The first of this July we submitted our comments to the National Oceanographic and Atmospheric Administration (NOAA) Ocean Noise Strategy Roadmap. As submitted for public review we were generally pleased with the tone and essence of the work. It leaned toward a more systematic and “ecosystem based” view of the ocean – including words such as “Soundscape” and “Acoustic Habitat.” The map included the need to understand noise impacts on fishes and marine invertebrates in the context of their roles in the ecosystem. It also included considerations for the soundscape quality – and how the impacts of continuous or chronic noise might compromise habitat, even while that noise might not trigger a regulator threshold.
The entire document was a breath of air – albeit not necessarily “fresh” as we have been harping on these considerations for years in our comments and critiques of the various Draft Environmental Impact Statements (DEIS) submitted by NOAA for public review.

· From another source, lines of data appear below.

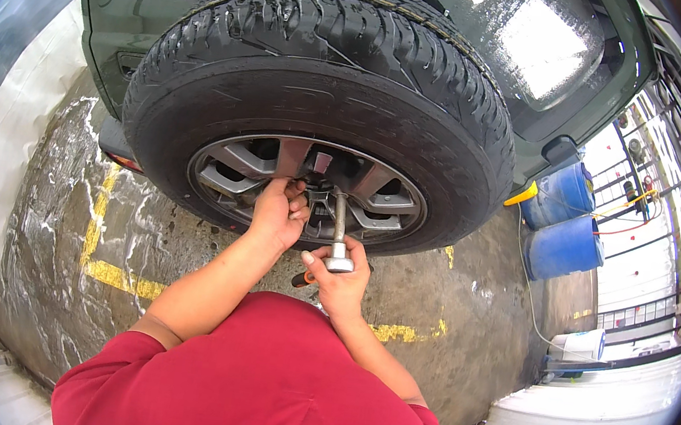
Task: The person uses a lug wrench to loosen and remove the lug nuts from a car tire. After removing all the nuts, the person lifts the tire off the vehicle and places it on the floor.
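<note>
A large spare wheel is mounted on the back of a dark green vehicle [109,35], with a black tire [319,109] around a grey and dark alloy rim [227,179]. My left hand [280,210] is at the middle of the rim, fingers curled beside the hub; whatever they pinch is hidden. In my right hand [342,284] is a ratchet wrench [339,259] with a silver head and a black and orange handle. Its long extension bar [340,217] points into the rim, just right of the hub. The bar's far tip is hard to make out.
Two blue barrels [556,250] stand to the right, with a yellow object [521,194] beside them. A white bucket [579,346] is farther down, near a thin hose [529,293]. The wet concrete floor [54,222] has yellow painted lines [119,278] and foam streaks.
</note>
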A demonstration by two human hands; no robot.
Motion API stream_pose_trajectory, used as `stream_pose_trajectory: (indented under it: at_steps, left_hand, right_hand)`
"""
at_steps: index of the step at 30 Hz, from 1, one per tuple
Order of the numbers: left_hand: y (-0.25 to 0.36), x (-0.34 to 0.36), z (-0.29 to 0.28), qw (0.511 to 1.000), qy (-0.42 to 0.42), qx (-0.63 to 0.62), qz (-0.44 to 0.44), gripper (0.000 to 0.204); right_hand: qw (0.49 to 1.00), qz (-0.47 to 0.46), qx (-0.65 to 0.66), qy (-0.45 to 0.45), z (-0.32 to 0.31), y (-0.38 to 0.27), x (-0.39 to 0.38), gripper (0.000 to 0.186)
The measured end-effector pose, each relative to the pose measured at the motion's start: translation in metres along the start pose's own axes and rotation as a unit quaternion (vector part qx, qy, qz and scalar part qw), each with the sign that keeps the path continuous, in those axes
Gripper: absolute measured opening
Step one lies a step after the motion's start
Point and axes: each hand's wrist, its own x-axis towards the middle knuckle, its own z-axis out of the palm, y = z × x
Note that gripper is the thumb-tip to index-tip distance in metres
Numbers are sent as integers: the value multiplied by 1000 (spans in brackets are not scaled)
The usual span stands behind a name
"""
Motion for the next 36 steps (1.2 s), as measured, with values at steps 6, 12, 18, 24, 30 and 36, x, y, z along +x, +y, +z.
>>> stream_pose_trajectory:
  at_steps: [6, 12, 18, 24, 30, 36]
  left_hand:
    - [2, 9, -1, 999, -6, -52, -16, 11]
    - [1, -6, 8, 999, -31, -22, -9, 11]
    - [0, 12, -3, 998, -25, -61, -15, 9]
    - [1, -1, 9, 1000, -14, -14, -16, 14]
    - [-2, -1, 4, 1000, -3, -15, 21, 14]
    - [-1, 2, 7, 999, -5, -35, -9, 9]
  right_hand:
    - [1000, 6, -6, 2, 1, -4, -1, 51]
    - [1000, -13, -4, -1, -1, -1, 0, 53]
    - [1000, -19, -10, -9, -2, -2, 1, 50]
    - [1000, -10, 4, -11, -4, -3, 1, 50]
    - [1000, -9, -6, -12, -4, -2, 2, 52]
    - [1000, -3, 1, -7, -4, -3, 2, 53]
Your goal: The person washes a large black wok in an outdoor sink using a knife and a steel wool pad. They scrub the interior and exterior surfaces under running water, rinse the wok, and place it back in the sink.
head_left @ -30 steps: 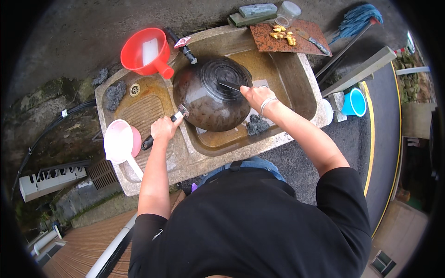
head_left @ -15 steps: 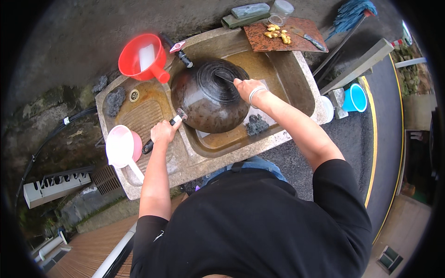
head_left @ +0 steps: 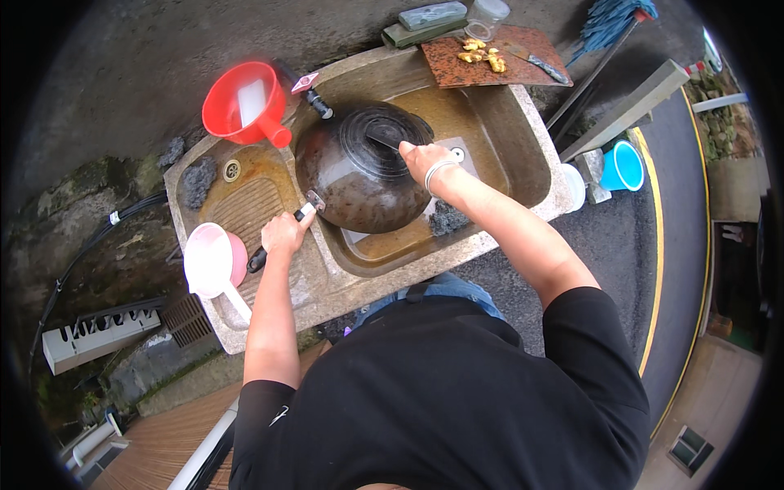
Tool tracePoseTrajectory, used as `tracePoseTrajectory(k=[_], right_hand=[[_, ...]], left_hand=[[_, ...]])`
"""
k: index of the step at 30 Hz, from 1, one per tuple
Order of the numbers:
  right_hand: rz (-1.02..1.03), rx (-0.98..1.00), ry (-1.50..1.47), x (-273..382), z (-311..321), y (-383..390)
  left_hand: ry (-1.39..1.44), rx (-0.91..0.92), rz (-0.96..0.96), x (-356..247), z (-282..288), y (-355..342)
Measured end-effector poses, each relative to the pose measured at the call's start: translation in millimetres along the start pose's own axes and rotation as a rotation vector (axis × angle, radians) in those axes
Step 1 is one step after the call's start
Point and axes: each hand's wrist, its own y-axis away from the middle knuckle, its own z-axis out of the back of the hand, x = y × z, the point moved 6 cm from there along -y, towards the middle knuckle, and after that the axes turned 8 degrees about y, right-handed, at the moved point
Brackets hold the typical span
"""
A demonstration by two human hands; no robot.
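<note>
A blackened wok lies bottom up in the stone sink. My left hand is closed round its black handle, over the ridged drainboard. In my right hand is a flat metal blade, pressed on the ringed bottom of the wok; its grip is hidden by my fingers. A dark scouring pad sits in the basin beside the wok, partly covered by my right wrist.
A red dipper stands at the back left by the black tap. A pink and white dipper is on the drainboard. Ginger pieces and a knife lie on a reddish board. A blue bucket stands at right.
My right hand and the blade have shifted slightly left across the bottom of the wok. A round drain fitting now shows past my right hand. My left hand keeps its hold on the handle.
</note>
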Motion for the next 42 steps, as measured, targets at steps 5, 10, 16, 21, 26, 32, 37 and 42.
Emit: tracePoseTrajectory(k=[5,10,16,21,26,32,37,42], right_hand=[[-0.02,0.074,-0.003,-7,11,-4],[-0.015,0.03,-0.008,0,0,0],[-0.064,0.09,0.011,2,14,-3],[-0.114,0.072,-0.003,-3,5,-10],[-0.062,0.081,-0.054,1,9,-6],[-0.085,0.115,-0.009,-8,7,-13],[-0.103,0.123,-0.008,-4,13,-12],[-0.107,0.136,0.001,-6,16,-16]], left_hand=[[-0.001,-0.016,-0.016,0,0,0],[-0.006,-0.011,-0.01,-1,0,1],[-0.011,-0.01,-0.003,2,-1,2],[0.014,0.0,-0.019,-1,1,1],[-0.015,0.005,0.007,1,0,3],[0.0,0.016,-0.019,-1,0,1],[-0.013,0.009,-0.015,1,-2,0],[-0.007,0.006,-0.023,0,-1,-1]])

What the Roadmap does then is canonize these many concerns in a NOAA document – which will allow us to refer to “the whole cloth” when making future comments on DEIS’s as opposed to digging up the most current published papers to substantiate our points and concerns.
We did make a number of recommendations. Some a bit technical for this newsletter, others sensible – like expanding research into noise impacts relative to noise qualities and evaluating noise impacts of new communication signals being introduced into the ocean.

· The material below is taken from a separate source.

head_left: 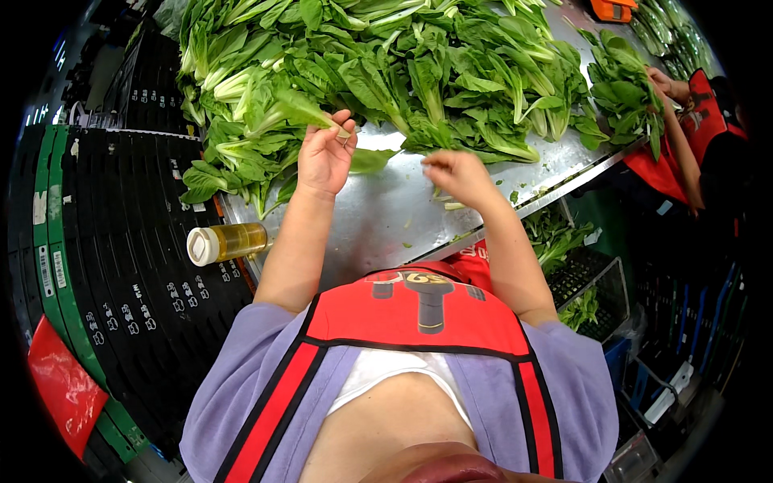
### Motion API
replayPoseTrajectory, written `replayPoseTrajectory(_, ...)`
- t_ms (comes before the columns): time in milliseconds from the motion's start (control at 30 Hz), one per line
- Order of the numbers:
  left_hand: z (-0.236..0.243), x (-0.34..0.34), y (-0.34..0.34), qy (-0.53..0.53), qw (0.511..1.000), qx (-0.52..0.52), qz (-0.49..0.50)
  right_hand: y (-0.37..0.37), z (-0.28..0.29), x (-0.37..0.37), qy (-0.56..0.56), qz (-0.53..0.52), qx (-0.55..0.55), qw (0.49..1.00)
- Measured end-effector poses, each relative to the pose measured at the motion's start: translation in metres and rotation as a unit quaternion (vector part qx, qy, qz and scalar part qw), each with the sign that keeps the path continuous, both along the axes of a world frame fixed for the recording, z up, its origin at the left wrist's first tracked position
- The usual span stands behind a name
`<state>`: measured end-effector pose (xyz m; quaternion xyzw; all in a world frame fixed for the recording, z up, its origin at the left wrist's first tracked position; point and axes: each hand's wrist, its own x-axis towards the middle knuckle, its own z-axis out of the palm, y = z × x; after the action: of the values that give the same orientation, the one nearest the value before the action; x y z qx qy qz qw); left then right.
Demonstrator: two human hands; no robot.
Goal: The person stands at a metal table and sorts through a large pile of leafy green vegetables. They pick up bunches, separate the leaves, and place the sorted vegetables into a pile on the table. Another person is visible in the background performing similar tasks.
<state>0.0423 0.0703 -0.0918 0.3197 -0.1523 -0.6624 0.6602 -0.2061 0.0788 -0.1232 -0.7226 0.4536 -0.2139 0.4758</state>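
My left hand pinches a leafy green stalk in front of the big pile of greens. My right hand hangs over the metal table with curled fingers; whether they hold anything is hidden. A loose leaf lies between the two hands, and small pale stem pieces lie below the right one. A lidded bottle of yellow liquid is left of my left forearm.
A co-worker's hand holds greens at the right. Stacked black crates and a red sheet are on the left. A crate with greens sits below the table's right edge. An orange object is at the back.
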Motion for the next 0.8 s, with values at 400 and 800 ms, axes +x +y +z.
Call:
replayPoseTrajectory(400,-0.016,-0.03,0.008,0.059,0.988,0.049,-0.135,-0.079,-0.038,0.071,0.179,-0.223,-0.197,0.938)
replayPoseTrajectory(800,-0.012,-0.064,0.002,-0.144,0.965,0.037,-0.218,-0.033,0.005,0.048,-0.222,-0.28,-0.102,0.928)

We were honored to have a number of groups sign on to the critique – giving it a bit more gravitas.
The one thing that was conspicuously absent from the Roadmap was an Action Plan. While some of the issues are being advanced by NOAA, there is no timeline. So in balance the Roadmap will be helpful to us in highlighting our concerns, but it will limit its utility if NOAA leaves it in the glovebox.
NOAA Ocean Noise Strategy Roadmap
Not having the map it would be hard to determine. although some folks are hyper-sensitive to humming due to electrical current and appliances. This is a torment, but we humans can seek the source and mitigate or move away. Animals in the ocean are not necessarily so fortunate.when it comes to escaping human generated noise.
Thank you for having samples of the various man made ocean noises. Low frequency sound is torturous for many people. Google for and take a look at the “world hum map”. All the dots represent self reporting sufferers. Every dot has a narrative written by the person who is suffering. Nobody seems to know the source of the sound. I wonder if it is seismic surveys.
It sounds like you have a noise problem. Thank your lucky stars that there are residential noise ordinances that you can bring to bear on these problems. By comparison noise regulations in the ocean are barely rudimentary. Imaging being a resident of the sea and having no redress on noises every bit as annoying as these airborne noises of which you speak.